◆ **Work to be completed**: Copy all lines below exactly as written. Leave pictures out.

◆ **Data below**:
--------------------
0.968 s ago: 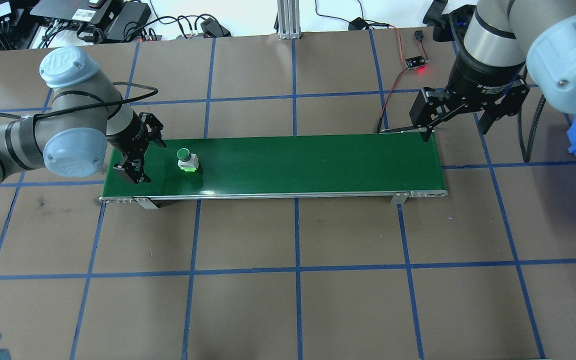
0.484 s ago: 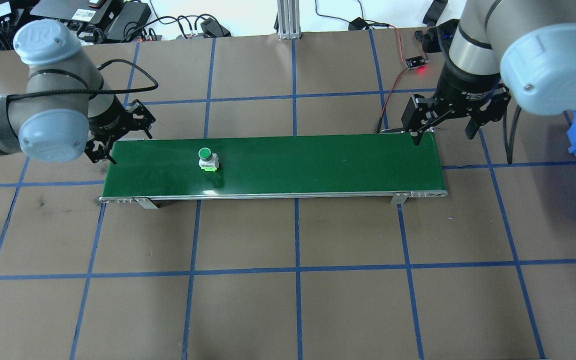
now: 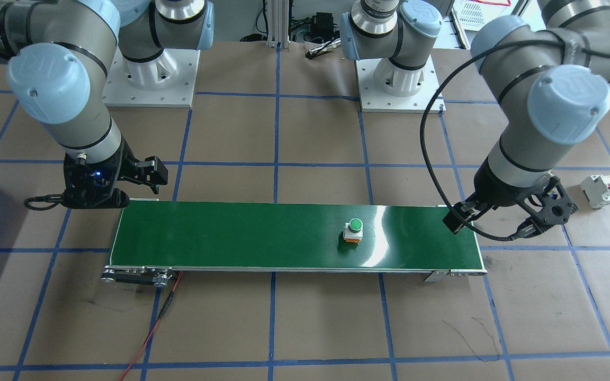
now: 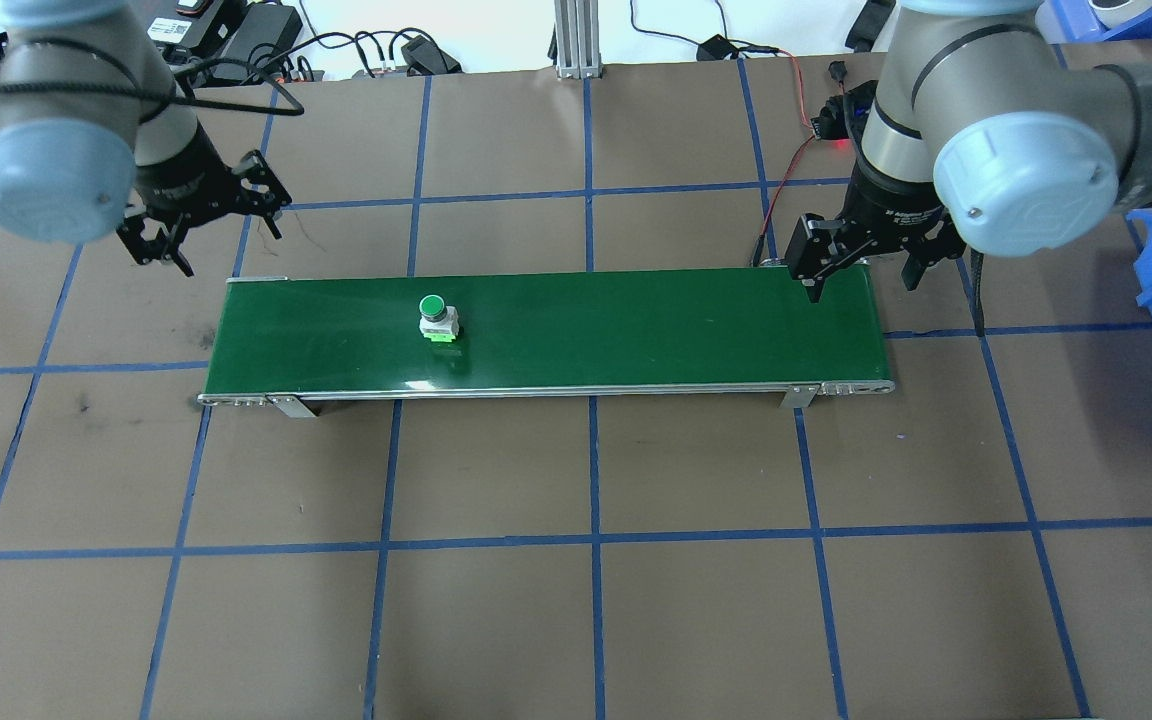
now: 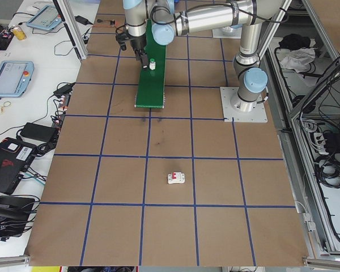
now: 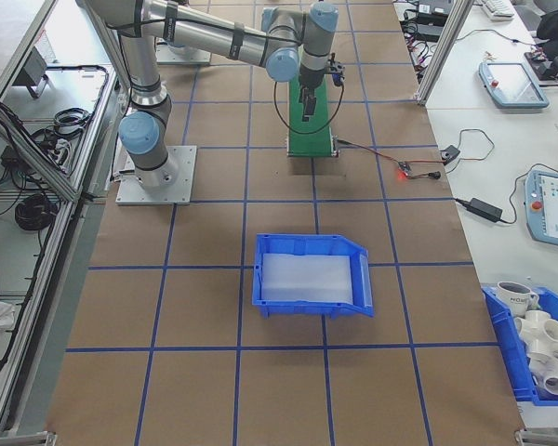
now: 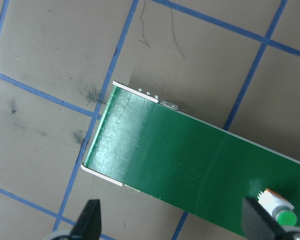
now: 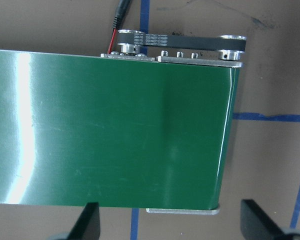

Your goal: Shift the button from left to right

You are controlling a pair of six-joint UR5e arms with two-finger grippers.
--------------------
◆ **Response for this exercise**:
0.968 s ago: 
0.484 s ago: 
now: 
now: 
now: 
now: 
now: 
now: 

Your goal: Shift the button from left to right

You are controlling a pair of six-joint UR5e arms with two-finger grippers.

This concludes the answer to the exercise.